Your objective. Nothing but the records themselves, exactly as written and free of pictures, should appear in your response.

Source material.
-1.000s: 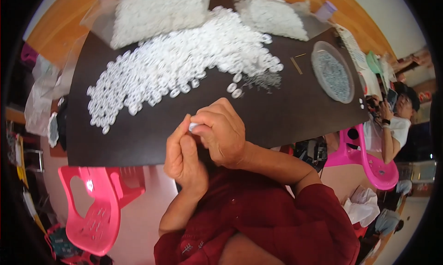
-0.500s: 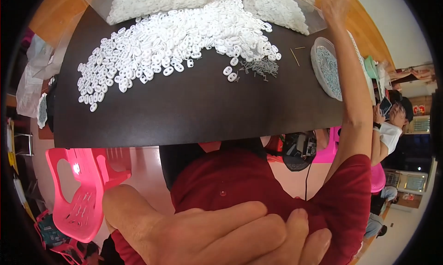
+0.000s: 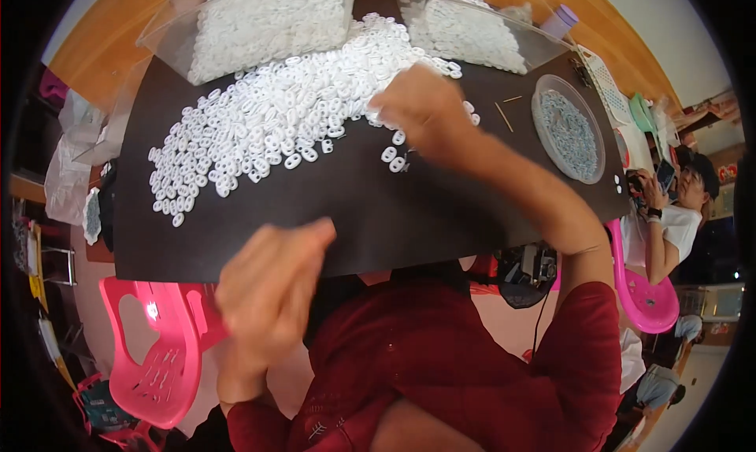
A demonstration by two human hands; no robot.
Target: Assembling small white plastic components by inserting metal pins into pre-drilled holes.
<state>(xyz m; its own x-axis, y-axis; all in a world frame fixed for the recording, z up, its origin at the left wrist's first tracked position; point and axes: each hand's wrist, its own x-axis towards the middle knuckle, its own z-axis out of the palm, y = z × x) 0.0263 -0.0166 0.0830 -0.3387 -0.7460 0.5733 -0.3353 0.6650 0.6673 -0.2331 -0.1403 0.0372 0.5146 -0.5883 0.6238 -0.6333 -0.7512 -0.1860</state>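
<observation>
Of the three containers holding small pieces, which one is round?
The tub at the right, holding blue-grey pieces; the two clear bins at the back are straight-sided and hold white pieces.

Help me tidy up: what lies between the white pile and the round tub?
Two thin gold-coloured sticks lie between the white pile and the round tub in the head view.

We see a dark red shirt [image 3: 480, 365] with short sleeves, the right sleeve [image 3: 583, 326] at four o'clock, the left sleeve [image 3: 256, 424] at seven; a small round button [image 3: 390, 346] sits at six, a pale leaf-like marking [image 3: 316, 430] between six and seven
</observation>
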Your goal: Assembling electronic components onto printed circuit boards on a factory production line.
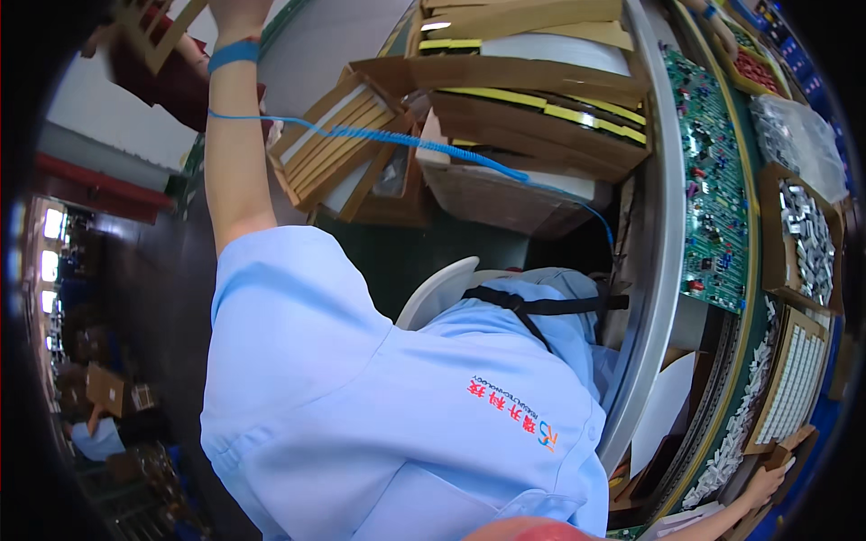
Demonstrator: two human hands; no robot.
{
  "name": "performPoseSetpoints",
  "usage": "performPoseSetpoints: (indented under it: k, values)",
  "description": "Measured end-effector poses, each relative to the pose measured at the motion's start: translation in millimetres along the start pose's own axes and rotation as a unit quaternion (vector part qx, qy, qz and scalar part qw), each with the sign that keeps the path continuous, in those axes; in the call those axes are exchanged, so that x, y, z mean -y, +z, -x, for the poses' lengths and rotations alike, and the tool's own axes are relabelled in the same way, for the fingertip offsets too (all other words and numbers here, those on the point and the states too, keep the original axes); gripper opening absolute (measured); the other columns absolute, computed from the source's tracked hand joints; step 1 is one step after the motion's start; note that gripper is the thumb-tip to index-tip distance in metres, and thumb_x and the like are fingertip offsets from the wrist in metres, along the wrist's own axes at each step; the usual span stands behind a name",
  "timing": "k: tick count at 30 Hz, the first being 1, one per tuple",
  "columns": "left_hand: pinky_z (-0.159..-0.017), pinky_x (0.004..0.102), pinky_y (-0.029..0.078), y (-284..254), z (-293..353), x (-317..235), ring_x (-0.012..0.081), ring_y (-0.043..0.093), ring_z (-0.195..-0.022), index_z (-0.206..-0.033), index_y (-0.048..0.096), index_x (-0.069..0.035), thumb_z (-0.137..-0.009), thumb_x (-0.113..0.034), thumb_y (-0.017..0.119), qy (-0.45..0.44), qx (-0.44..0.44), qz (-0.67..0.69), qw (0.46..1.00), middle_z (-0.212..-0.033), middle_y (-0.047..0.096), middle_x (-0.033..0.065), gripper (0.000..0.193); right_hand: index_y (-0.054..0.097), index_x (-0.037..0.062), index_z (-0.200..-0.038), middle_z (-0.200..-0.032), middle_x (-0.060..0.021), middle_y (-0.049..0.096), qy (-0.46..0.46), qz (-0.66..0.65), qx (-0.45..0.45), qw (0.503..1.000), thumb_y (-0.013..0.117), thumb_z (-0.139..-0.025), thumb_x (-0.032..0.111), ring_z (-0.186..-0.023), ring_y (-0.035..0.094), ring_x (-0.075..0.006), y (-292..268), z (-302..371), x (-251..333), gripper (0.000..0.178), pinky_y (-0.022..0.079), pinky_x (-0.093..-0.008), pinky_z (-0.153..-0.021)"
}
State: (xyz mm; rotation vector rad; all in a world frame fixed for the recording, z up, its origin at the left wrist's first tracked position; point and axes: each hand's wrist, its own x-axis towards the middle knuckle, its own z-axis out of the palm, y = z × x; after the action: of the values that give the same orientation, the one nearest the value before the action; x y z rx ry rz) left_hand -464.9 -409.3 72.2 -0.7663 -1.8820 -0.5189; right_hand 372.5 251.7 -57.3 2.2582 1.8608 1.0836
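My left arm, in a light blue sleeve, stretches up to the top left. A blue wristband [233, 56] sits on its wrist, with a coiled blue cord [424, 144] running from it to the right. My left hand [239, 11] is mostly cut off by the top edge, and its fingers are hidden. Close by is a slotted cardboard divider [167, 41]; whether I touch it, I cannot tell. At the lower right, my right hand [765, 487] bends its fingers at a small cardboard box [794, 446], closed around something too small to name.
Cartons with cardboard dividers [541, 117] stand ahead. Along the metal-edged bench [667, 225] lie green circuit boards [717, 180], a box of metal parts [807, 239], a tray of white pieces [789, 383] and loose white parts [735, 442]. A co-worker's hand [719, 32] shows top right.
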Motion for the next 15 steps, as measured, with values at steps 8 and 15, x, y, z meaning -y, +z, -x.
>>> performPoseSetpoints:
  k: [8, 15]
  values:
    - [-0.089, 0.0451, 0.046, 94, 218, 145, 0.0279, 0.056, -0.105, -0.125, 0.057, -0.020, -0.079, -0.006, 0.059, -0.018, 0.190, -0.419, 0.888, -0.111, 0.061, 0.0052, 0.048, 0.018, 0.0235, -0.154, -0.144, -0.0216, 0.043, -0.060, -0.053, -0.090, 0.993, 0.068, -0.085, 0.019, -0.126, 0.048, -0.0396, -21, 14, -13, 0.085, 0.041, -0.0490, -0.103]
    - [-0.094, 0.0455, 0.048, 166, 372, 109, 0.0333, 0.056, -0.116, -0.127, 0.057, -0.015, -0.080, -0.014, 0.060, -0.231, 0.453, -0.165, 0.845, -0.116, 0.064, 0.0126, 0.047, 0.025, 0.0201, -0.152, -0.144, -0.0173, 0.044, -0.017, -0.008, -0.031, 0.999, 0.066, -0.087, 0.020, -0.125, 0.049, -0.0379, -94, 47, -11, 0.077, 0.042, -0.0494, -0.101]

Final answer.
-1.000s: 
-0.500s: 
+0.000s: 
A demonstration by two human hands; no robot.
Target: Assembling small white plastic components by inserting metal pins into pre-drilled holes.
<state>(xyz m; its own x-axis, y-axis; all in a world frame fixed for the recording, z up, its origin at the left wrist's first tracked position; point and axes: each hand's wrist, its own x-axis towards the middle knuckle, its own z-axis out of the palm, y = z × x) 0.0263 -0.0166 0.0830 -0.3387 -0.7460 0.5733 -0.3353 0.6650 0.6673 -0.2331 -0.1403 0.0372 0.5146 -0.5883 0.6238 -0.6333 -0.7512 -0.1860</state>
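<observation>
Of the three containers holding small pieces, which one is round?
The tub at the right, holding blue-grey pieces; the two clear bins at the back are straight-sided and hold white pieces.

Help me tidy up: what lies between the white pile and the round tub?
Two thin gold-coloured sticks lie between the white pile and the round tub in the head view.

We see a dark red shirt [image 3: 480, 365] with short sleeves, the right sleeve [image 3: 583, 326] at four o'clock, the left sleeve [image 3: 256, 424] at seven; a small round button [image 3: 390, 346] sits at six, a pale leaf-like marking [image 3: 316, 430] between six and seven
</observation>
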Your goal: Assembling electronic components onto printed circuit boards on a factory production line.
Demonstrator: two human hands; no robot.
{
  "name": "performPoseSetpoints",
  "usage": "performPoseSetpoints: (indented under it: k, values)",
  "description": "Measured end-effector poses, each relative to the pose measured at the motion's start: translation in millimetres along the start pose's own axes and rotation as a unit quaternion (vector part qx, qy, qz and scalar part qw), each with the sign that keeps the path continuous, in those axes; in the call those axes are exchanged, so that x, y, z mean -y, +z, -x, for the poses' lengths and rotations alike, and the tool's own axes are relabelled in the same way, for the fingertip offsets too (all other words and numbers here, those on the point and the states too, keep the original axes); gripper opening absolute (measured); the other columns absolute, computed from the source's tracked hand joints; step 1 is one step after the motion's start; note that gripper is the thumb-tip to index-tip distance in metres, and thumb_x and the like are fingertip offsets from the wrist in metres, along the wrist's own axes at each step; the usual span stands behind a name",
  "timing": "k: tick count at 30 Hz, the first being 1, one per tuple",
  "columns": "left_hand: pinky_z (-0.159..-0.017), pinky_x (0.004..0.102), pinky_y (-0.029..0.078), y (-284..254), z (-293..353), x (-317..235), ring_x (-0.012..0.081), ring_y (-0.043..0.093), ring_z (-0.195..-0.022), index_z (-0.206..-0.033), index_y (-0.048..0.096), index_x (-0.069..0.035), thumb_z (-0.137..-0.009), thumb_x (-0.113..0.034), thumb_y (-0.017..0.119), qy (-0.45..0.44), qx (-0.44..0.44), qz (-0.67..0.69), qw (0.46..1.00), middle_z (-0.212..-0.033), middle_y (-0.047..0.096), middle_x (-0.033..0.065), gripper (0.000..0.193); right_hand: index_y (-0.054..0.097), index_x (-0.037..0.062), index_z (-0.200..-0.038), middle_z (-0.200..-0.032), middle_x (-0.060..0.021), middle_y (-0.049..0.096), qy (-0.46..0.46), qz (-0.66..0.65), qx (-0.45..0.45), qw (0.503..1.000), thumb_y (-0.013..0.117), thumb_z (-0.139..-0.025), thumb_x (-0.032..0.111), ring_z (-0.186..-0.023), ring_y (-0.035..0.094), ring_x (-0.075..0.006), y (-292..268), z (-302..371), x (-251..333), gripper (0.000..0.178), pinky_y (-0.022..0.079), pinky_x (-0.093..-0.008), pinky_z (-0.153..-0.021)"
}
State: (xyz mm; rotation vector rad; all in a world frame fixed for the recording, z up, its origin at the left wrist's first tracked position; point and axes: each hand's wrist, its own x-axis towards the middle knuckle, its own z-axis out of the palm, y = z × x; after the action: of the values that give the same orientation, the one nearest the value before the action; x y z rx ry rz) left_hand -464.9 -409.3 72.2 -0.7663 -1.8820 -0.5189; right_hand 372.5 251.7 -57.3 2.2582 1.8608 1.0836
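My left arm, in a light blue sleeve, stretches up to the top left. A blue wristband [233, 56] sits on its wrist, with a coiled blue cord [424, 144] running from it to the right. My left hand [239, 11] is mostly cut off by the top edge, and its fingers are hidden. Close by is a slotted cardboard divider [167, 41]; whether I touch it, I cannot tell. At the lower right, my right hand [765, 487] bends its fingers at a small cardboard box [794, 446], closed around something too small to name.
Cartons with cardboard dividers [541, 117] stand ahead. Along the metal-edged bench [667, 225] lie green circuit boards [717, 180], a box of metal parts [807, 239], a tray of white pieces [789, 383] and loose white parts [735, 442]. A co-worker's hand [719, 32] shows top right.
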Motion for the next 15 steps, as measured, with values at steps 8 and 15, x, y, z meaning -y, +z, -x.
>>> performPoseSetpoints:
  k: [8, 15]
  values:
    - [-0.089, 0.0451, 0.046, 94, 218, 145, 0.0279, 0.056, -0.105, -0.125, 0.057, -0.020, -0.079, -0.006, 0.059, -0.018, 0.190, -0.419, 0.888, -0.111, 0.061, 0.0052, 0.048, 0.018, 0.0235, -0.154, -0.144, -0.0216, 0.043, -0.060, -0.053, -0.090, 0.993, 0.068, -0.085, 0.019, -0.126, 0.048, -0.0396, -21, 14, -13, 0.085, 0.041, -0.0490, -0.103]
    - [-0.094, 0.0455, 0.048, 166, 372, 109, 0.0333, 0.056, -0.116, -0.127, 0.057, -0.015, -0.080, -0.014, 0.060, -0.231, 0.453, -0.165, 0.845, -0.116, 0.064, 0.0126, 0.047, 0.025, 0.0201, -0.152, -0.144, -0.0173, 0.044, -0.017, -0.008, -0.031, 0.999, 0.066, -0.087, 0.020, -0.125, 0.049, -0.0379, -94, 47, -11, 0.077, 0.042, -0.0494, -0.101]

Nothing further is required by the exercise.